_WHAT YOU NEED TO DO_. Type out the data exactly as given. Skip any image.
----
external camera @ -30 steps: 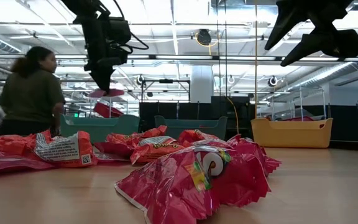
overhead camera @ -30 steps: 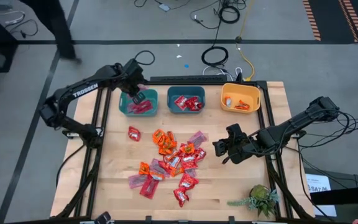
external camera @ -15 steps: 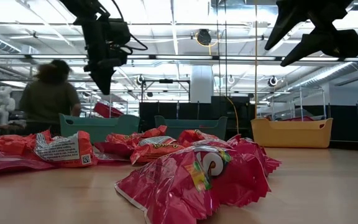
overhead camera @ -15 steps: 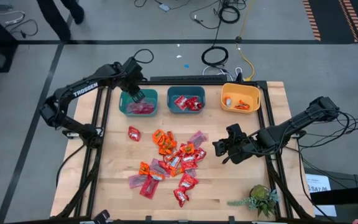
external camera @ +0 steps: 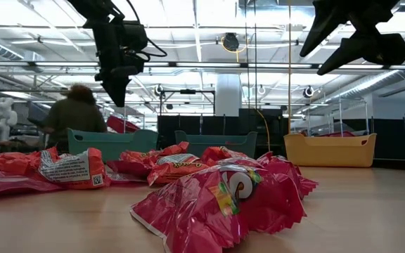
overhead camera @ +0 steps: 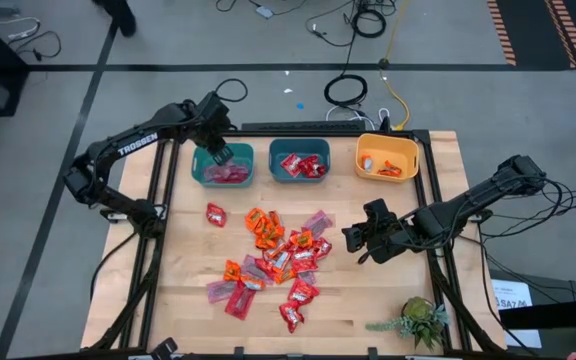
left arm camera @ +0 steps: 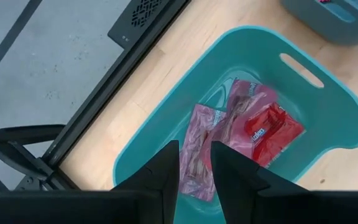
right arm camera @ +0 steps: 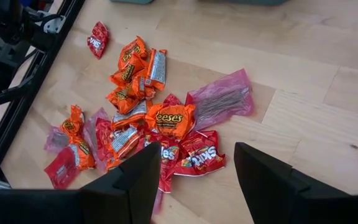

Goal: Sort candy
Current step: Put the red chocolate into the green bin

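The candy (overhead camera: 278, 255) lies in a loose pile of red, orange and mauve wrappers on the middle of the wooden table, also in the right wrist view (right arm camera: 160, 124) and close up in the low view (external camera: 216, 190). My left gripper (overhead camera: 218, 155) hangs over the left teal bin (overhead camera: 200, 172), its fingers a little open and holding nothing (left arm camera: 194, 168). Under it in the bin (left arm camera: 328, 93) lie mauve sweets (left arm camera: 201, 152) and a red one (left arm camera: 272, 127). My right gripper (overhead camera: 351, 238) hovers wide open (right arm camera: 197, 180) just right of the pile, above the table.
A middle teal bin (overhead camera: 275, 165) holds red sweets, and a yellow bin (overhead camera: 363, 150) holds a few more at the far edge. One red sweet (overhead camera: 215, 213) lies apart, left of the pile. A small plant (overhead camera: 418, 320) stands at the near right corner. A person (external camera: 76, 112) moves behind the table.
My left gripper has let go of a mauve sweet that hung from its fingertips over the left teal bin; the sweet has dropped into the bin. The gripper has stayed above the bin. The person behind the table has walked to the right.
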You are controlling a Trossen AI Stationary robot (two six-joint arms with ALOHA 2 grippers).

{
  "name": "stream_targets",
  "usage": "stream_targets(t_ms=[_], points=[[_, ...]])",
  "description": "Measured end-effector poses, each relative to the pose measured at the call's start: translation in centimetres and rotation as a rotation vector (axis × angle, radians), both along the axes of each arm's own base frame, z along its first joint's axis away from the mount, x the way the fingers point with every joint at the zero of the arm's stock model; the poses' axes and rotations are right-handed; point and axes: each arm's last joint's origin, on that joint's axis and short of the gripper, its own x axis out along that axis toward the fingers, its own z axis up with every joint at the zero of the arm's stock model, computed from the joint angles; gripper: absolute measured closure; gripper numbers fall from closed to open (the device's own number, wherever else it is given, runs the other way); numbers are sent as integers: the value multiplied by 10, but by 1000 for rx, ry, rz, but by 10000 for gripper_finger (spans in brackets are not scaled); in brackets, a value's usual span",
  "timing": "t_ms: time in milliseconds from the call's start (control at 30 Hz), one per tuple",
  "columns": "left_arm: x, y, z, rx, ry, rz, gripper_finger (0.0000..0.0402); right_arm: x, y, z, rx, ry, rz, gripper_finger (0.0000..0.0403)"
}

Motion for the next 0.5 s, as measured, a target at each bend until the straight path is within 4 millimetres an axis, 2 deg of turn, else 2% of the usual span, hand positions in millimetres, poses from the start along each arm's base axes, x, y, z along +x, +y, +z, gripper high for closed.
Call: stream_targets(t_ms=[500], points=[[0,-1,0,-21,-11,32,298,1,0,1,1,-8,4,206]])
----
_RESULT_.
external camera @ -30 steps: 
overhead camera @ -30 steps: 
external camera @ -15 steps: 
overhead camera @ -15 steps: 
external camera @ +0 steps: 
overhead camera @ +0 steps: 
left arm camera @ +0 steps: 
right arm camera @ +0 steps: 

Goal: Sort candy
Current step: Put the red chocolate into the green bin

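The candy (overhead camera: 278, 255) lies in a loose pile of red, orange and mauve wrappers on the middle of the wooden table, also in the right wrist view (right arm camera: 160, 124) and close up in the low view (external camera: 216, 190). My left gripper (overhead camera: 218, 155) hangs over the left teal bin (overhead camera: 200, 172), its fingers a little open and holding nothing (left arm camera: 194, 168). Under it in the bin (left arm camera: 328, 93) lie mauve sweets (left arm camera: 201, 152) and a red one (left arm camera: 272, 127). My right gripper (overhead camera: 351, 238) hovers wide open (right arm camera: 197, 180) just right of the pile, above the table.
A middle teal bin (overhead camera: 275, 165) holds red sweets, and a yellow bin (overhead camera: 363, 150) holds a few more at the far edge. One red sweet (overhead camera: 215, 213) lies apart, left of the pile. A small plant (overhead camera: 418, 320) stands at the near right corner. A person (external camera: 76, 112) moves behind the table.
My left gripper has let go of a mauve sweet that hung from its fingertips over the left teal bin; the sweet has dropped into the bin. The gripper has stayed above the bin. The person behind the table has walked to the right.
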You are controlling a Trossen AI Stationary robot (two six-joint arms with ALOHA 2 grippers).

{
  "name": "stream_targets",
  "usage": "stream_targets(t_ms=[_], points=[[_, ...]])",
  "description": "Measured end-effector poses, each relative to the pose measured at the call's start: translation in centimetres and rotation as a rotation vector (axis × angle, radians), both along the axes of each arm's own base frame, z along its first joint's axis away from the mount, x the way the fingers point with every joint at the zero of the arm's stock model; the poses' axes and rotations are right-handed; point and axes: each arm's last joint's origin, on that joint's axis and short of the gripper, its own x axis out along that axis toward the fingers, its own z axis up with every joint at the zero of the arm's stock model, computed from the joint angles; gripper: absolute measured closure; gripper numbers fall from closed to open (the device's own number, wherever else it is given, runs the other way); numbers are sent as integers: the value multiplied by 10, but by 1000 for rx, ry, rz, but by 10000 for gripper_finger (spans in brackets are not scaled); in brackets, a value's usual span",
  "timing": "t_ms: time in milliseconds from the call's start (control at 30 Hz), one per tuple",
  "columns": "left_arm: x, y, z, rx, ry, rz, gripper_finger (0.0000..0.0402); right_arm: x, y, z, rx, ry, rz, gripper_finger (0.0000..0.0403)"
}

Motion for the next 0.5 s, as measured, a target at each bend until the straight path is within 4 millimetres an axis, 2 deg of turn, else 2% of the usual span, hand positions in millimetres, poses from the start along each arm's base axes, x, y, z along +x, +y, +z, gripper high for closed.
Call: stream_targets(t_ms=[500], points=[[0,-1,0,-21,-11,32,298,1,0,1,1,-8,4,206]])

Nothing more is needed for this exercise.